■ WHAT TO DO: Restate the records that follow word for word; no pictures should appear.

■ Records from a dataset:
○ ○ ○ ○ ○

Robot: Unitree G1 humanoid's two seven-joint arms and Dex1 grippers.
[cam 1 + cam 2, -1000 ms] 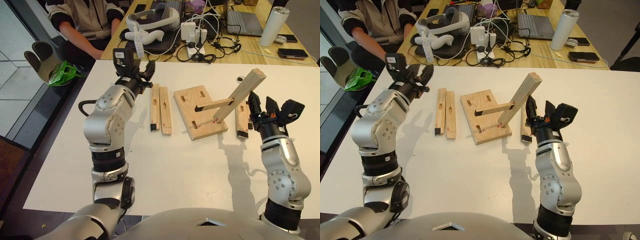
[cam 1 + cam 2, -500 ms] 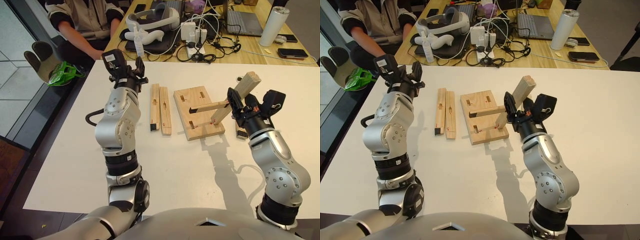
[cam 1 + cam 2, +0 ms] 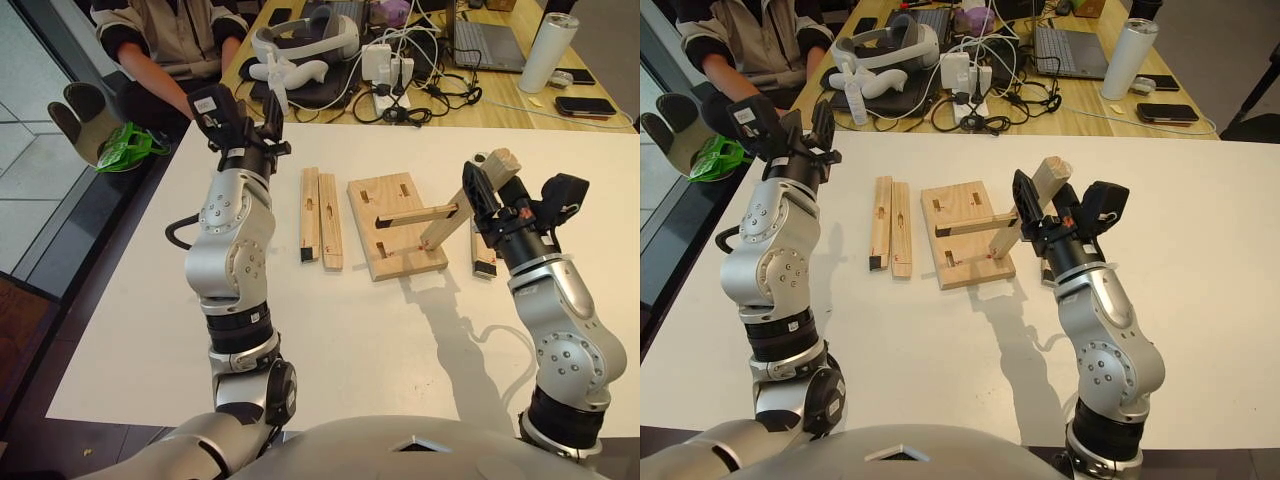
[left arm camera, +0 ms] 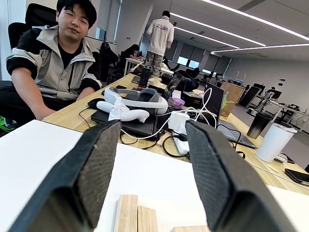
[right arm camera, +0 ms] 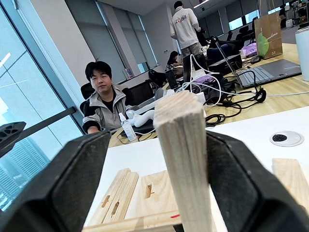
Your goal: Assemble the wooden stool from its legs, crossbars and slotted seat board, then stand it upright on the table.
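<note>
**Seating the leg in the board**

White surface [image 3: 330, 330], with a cluttered desk behind its far edge, carries the stool parts. The seat board [image 3: 400, 262] lies flat near the middle, slots up. Just left of it, two loose legs [image 3: 320, 215] lie side by side, touching. A fourth leg [image 3: 483, 250] lies just right of the board, under the right arm.

The working leg [image 3: 445, 222] leans steeply, its foot at the board's near right slot and its top tipped to the far right. A crossbar [image 3: 410, 214] runs from it leftward over the board.

The right end effector [image 5: 159, 169] straddles this leg's upper end with its fingers apart. In the wrist view a gap shows on one side, so it does not look clamped yet. The left end effector [image 4: 152, 164] is raised over the far left of the surface, spread wide and empty.

The step in hand looks like bringing the leg upright so that its foot seats in the slot. To do this well:

- Close squarely on the leg's flat faces before turning it.
- Pivot about the foot without lifting it, so it does not jump out of the slot.
- Watch the crossbar's free end, which may catch on the board.
- Consider steadying the board with the free left arm, since a sideways push could slide it.
</note>
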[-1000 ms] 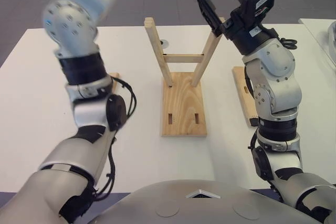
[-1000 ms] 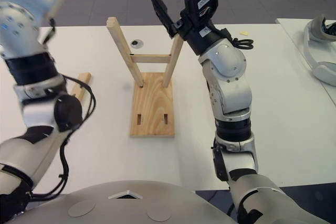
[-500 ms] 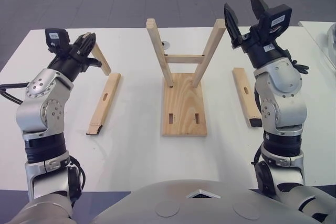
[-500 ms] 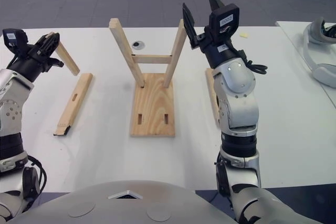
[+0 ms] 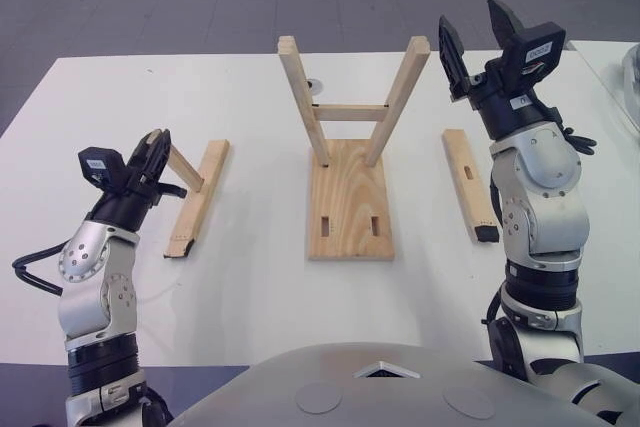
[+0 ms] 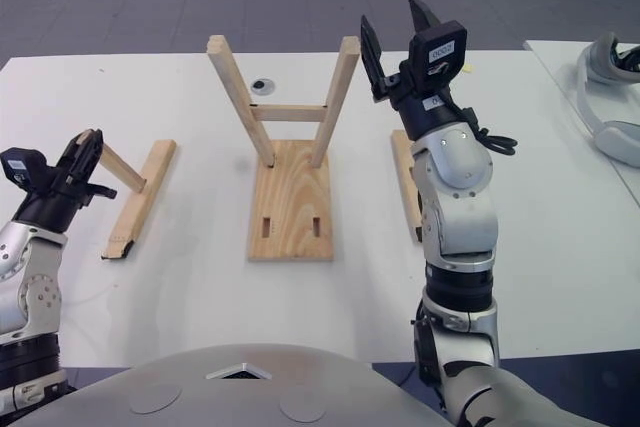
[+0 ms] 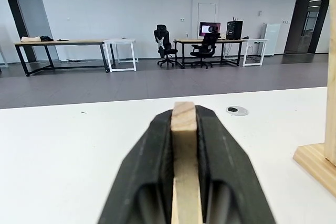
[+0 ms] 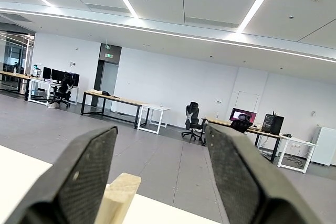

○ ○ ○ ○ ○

■ RESPONSE TO THIS EXERCISE:
Robot: Unitree G1 humanoid's two seven-joint arms and Dex1 grippers.
[cam 1 + cam 2, -1000 ms] 
[cam 1 + cam 2, -500 ms] 
[cam 1 + cam 2, +0 ms] 
[left arm camera, +0 ms] 
[right arm camera, +0 ms] 
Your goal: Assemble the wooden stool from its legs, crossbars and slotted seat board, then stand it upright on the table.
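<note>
**Seating the leg in the board**

White surface [image 3: 330, 330], with a cluttered desk behind its far edge, carries the stool parts. The seat board [image 3: 400, 262] lies flat near the middle, slots up. Just left of it, two loose legs [image 3: 320, 215] lie side by side, touching. A fourth leg [image 3: 483, 250] lies just right of the board, under the right arm.

The working leg [image 3: 445, 222] leans steeply, its foot at the board's near right slot and its top tipped to the far right. A crossbar [image 3: 410, 214] runs from it leftward over the board.

The right end effector [image 5: 159, 169] straddles this leg's upper end with its fingers apart. In the wrist view a gap shows on one side, so it does not look clamped yet. The left end effector [image 4: 152, 164] is raised over the far left of the surface, spread wide and empty.

The step in hand looks like bringing the leg upright so that its foot seats in the slot. To do this well:

- Close squarely on the leg's flat faces before turning it.
- Pivot about the foot without lifting it, so it does not jump out of the slot.
- Watch the crossbar's free end, which may catch on the board.
- Consider steadying the board with the free left arm, since a sideways push could slide it.
</note>
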[-1000 ms] 
[-1000 ms] 
[-500 ms] 
[-500 ms] 
[+0 ms] 
[+0 ms] 
[+0 ms] 
[+0 ms] 

The exercise is complete as it stands.